Please write out all the data that follows exactly, without the pictures.

** SUPPLIED DATA follows **

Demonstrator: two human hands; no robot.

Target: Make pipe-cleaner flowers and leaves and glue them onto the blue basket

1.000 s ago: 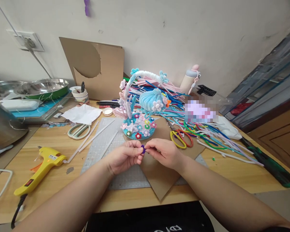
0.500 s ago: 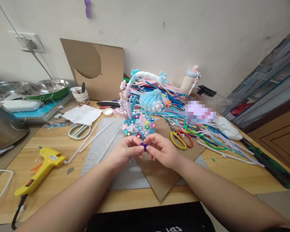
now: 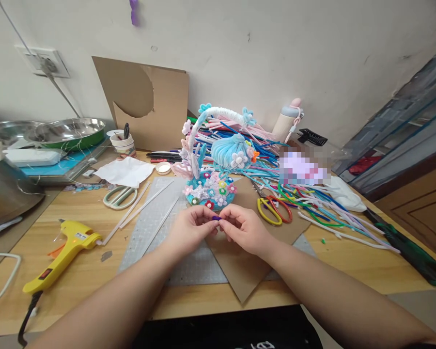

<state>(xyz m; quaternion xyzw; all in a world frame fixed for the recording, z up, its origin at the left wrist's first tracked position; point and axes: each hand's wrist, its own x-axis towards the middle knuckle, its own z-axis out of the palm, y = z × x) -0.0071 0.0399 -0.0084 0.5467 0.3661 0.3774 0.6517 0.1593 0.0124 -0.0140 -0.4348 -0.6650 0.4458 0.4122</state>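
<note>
Between my two hands is a small dark purple pipe-cleaner piece (image 3: 216,218), mostly covered by fingertips. My left hand (image 3: 194,225) pinches it from the left, thumb against forefinger. On the other side my right hand (image 3: 241,225) pinches it too, so the fingertips nearly meet. Just beyond them stands a blue fuzzy basket (image 3: 210,191) covered in small coloured flowers with pearl-like centres. Its white and blue handle (image 3: 221,111) arches above, and a pale blue pleated shell shape (image 3: 229,150) with flowers sits under the arch.
A yellow glue gun (image 3: 63,252) lies at left, its nozzle pointing away. Scissors with yellow and red handles (image 3: 272,211) rest right of the basket. Many pipe cleaners (image 3: 323,208) spread behind and rightward. Cardboard (image 3: 240,271) overlaps a grey cutting mat (image 3: 189,266). Green-handled scissors (image 3: 119,198) lie left.
The purple piece has turned between my fingertips and shows less than before. Both hands stay in nearly the same place, and the view has shifted slightly.
</note>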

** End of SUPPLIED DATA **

_RESPONSE TO THE EXERCISE_:
Demonstrator: two human hands; no robot.

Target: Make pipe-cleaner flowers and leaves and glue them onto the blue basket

1.000 s ago: 
0.500 s ago: 
now: 

<state>(xyz m; quaternion xyzw; all in a world frame fixed for the recording, z up, its origin at the left wrist's first tracked position; point and axes: each hand's wrist, its own x-axis towards the middle knuckle, its own z-axis out of the palm, y = z × x) -0.0071 0.0399 -0.0084 0.5467 0.3661 0.3774 0.6517 0.1593 0.0124 -0.0140 -0.4348 -0.6650 0.4458 0.4122</state>
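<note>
Between my two hands is a small dark purple pipe-cleaner piece (image 3: 216,218), mostly covered by fingertips. My left hand (image 3: 194,225) pinches it from the left, thumb against forefinger. On the other side my right hand (image 3: 241,225) pinches it too, so the fingertips nearly meet. Just beyond them stands a blue fuzzy basket (image 3: 210,191) covered in small coloured flowers with pearl-like centres. Its white and blue handle (image 3: 221,111) arches above, and a pale blue pleated shell shape (image 3: 229,150) with flowers sits under the arch.
A yellow glue gun (image 3: 63,252) lies at left, its nozzle pointing away. Scissors with yellow and red handles (image 3: 272,211) rest right of the basket. Many pipe cleaners (image 3: 323,208) spread behind and rightward. Cardboard (image 3: 240,271) overlaps a grey cutting mat (image 3: 189,266). Green-handled scissors (image 3: 119,198) lie left.
The purple piece has turned between my fingertips and shows less than before. Both hands stay in nearly the same place, and the view has shifted slightly.
</note>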

There is no more to this answer.